As confident as Perry was at seventeen, making the jump from composing shorter works to full-length dramatic pieces is never easy. It requires the luxury of time and space for experimentation. As Yankovskaya observed, this luxury is becoming rarer and rarer to find. With footage from new operas being disseminated widely and immediately on social media, composers are less able to transform their works in response to feedback. To put it another way: public response “freezes” new works in earlier and earlier phases of their creative processes.

The Vanguard Initiative, then, aims to carve out for its fellows some of the luxuries—time, money, support, feedback—available to an earlier generation of composers, resources that were once the standard rewards of the patronage model. Vanguard, however, offers these opportunities to composers whose backgrounds are more diverse than the opera industry standard—which, where composers are concerned, is still weighted heavily towards the white and male.

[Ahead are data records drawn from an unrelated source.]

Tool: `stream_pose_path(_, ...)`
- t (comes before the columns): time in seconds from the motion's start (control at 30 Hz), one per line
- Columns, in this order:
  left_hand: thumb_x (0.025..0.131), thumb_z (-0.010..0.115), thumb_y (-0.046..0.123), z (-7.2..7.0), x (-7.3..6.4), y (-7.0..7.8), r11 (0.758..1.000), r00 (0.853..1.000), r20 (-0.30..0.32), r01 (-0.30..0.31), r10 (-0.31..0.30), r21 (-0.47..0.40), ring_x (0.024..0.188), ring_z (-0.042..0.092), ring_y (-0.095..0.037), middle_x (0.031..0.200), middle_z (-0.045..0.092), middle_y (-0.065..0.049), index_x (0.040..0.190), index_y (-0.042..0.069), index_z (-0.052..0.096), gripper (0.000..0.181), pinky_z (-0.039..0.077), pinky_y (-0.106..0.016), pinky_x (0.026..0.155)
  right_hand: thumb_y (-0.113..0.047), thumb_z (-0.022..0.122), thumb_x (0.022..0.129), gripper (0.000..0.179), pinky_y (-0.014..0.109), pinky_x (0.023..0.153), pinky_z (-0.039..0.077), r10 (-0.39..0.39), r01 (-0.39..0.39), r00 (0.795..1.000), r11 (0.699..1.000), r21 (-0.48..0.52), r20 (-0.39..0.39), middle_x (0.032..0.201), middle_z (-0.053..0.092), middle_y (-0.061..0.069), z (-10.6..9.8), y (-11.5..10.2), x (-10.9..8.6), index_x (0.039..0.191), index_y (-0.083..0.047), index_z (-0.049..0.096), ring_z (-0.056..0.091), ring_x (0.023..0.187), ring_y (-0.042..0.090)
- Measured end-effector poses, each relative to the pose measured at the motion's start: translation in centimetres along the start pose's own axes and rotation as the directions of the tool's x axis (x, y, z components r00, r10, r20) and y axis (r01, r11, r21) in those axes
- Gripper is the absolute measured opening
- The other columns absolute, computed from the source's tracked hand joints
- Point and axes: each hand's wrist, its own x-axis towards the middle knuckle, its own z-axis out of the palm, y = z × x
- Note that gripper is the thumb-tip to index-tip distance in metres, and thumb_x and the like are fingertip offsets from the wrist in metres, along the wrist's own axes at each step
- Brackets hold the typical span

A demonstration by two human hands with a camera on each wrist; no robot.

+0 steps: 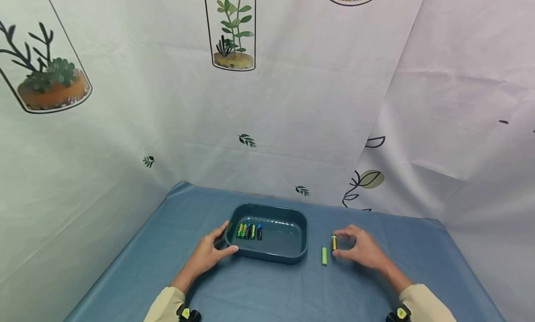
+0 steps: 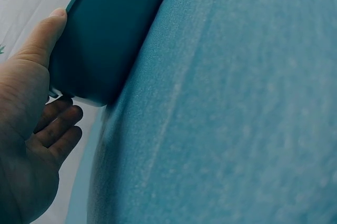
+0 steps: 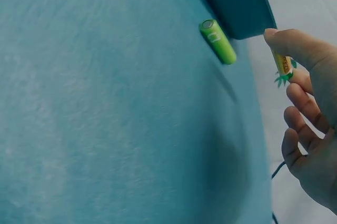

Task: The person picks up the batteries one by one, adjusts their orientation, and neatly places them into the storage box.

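Observation:
My left hand [image 1: 208,250] grips the left end of a dark teal dish [image 1: 271,253], thumb at the near corner of the rim and fingers along the left side. Inside the dish, toward its left end, several batteries [image 1: 252,232] lie in a row, some green and yellow, some dark. To the right of the dish my right hand [image 1: 362,248] pinches a yellow and dark battery [image 1: 334,242] end to end between thumb and forefinger, above the cloth. Just left of it, a plain light-green battery [image 3: 219,43] lies on the cloth.
A blue cloth [image 1: 267,289] covers the table. White curtains [image 1: 292,118] printed with plants hang behind it and along both sides. Both wrists wear black straps, the right one [image 1: 399,312] near the table's front.

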Motion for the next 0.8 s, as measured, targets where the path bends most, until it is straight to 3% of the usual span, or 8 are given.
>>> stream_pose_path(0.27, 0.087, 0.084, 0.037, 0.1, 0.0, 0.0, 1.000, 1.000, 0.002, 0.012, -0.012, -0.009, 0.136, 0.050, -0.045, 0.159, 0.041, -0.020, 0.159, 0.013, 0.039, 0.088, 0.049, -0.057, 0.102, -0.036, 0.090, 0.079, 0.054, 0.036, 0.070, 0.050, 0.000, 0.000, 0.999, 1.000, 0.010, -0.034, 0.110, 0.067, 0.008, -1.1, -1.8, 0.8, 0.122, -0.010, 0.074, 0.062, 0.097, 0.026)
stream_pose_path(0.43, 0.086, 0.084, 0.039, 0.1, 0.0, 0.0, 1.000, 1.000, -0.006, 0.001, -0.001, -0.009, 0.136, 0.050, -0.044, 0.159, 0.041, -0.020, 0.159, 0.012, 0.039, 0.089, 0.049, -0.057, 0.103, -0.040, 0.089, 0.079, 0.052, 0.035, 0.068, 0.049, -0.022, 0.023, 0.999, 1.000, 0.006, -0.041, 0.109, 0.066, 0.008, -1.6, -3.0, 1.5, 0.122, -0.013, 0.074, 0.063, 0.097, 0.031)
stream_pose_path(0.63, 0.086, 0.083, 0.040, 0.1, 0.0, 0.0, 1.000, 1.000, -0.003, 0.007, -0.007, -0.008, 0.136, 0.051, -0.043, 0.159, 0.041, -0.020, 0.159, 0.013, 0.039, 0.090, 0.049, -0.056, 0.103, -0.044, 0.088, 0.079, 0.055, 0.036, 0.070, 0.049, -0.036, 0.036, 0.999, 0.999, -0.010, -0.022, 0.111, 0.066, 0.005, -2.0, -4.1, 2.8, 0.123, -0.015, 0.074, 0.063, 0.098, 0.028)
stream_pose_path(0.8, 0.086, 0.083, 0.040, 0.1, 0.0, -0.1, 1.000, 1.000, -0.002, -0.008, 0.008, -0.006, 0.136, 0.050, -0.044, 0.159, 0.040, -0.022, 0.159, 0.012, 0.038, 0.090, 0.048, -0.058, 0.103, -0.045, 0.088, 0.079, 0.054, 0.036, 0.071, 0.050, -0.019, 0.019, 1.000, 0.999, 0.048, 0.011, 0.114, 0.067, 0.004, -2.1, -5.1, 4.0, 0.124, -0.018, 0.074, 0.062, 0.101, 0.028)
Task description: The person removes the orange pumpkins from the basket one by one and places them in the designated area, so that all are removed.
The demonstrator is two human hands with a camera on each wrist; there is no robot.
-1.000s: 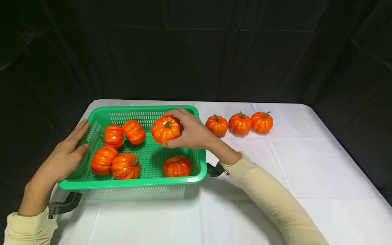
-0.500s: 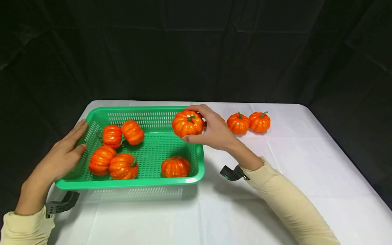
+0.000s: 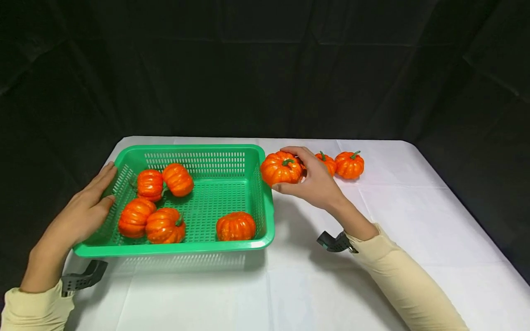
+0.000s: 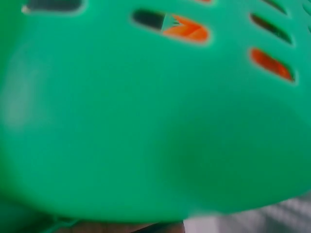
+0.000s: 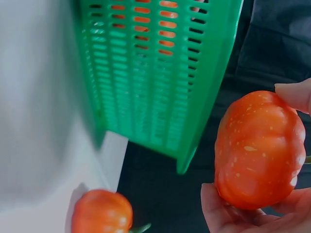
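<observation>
My right hand (image 3: 312,181) grips a small orange pumpkin (image 3: 281,168) between thumb and fingers, just past the right rim of the green basket (image 3: 174,249). In the right wrist view that pumpkin (image 5: 260,150) hangs above the level of the table, beside the basket's slotted wall (image 5: 146,87). My left hand (image 3: 84,209) lies with its fingers straight along the basket's left rim. The left wrist view is filled by the green basket wall (image 4: 121,121), with orange showing through its slots. Inside the basket, several pumpkins (image 3: 165,226) lie on the left and one pumpkin (image 3: 236,226) at the front right.
To the right of the basket, a pumpkin (image 3: 349,165) and a partly hidden pumpkin (image 3: 327,163) stand in a row behind my right hand. A white cloth (image 3: 393,230) covers the table. A black curtain (image 3: 265,69) hangs behind it.
My right hand has carried the pumpkin rightward, from above the basket's inside to beyond its right rim, close to the row of pumpkins. My left hand stays on the left rim.
</observation>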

Perry relayed, for example, that she knew Vanguard was a good fit when her interview for the program was conducted by a room full of women.

Karlos Piñero-Mercado, for their part, described a similar feeling of exceptional support in a rehearsal room full of queer and trans artists. Modeled on Piñero-Mercado, the character of Trevor is also non-binary—or, as a pleased Piñero-Mercado put it: “I played myself!”

If the Vanguard Initiative, as its name implies, exists to develop new frontiers of operatic composition, it is clear that a key part of that development will involve filling production teams and rehearsal rooms with diverse, collaborative artists. Why?Lidiya Yankovskaya sums it up: “If we stagnate, there’s not going to be a future for opera.”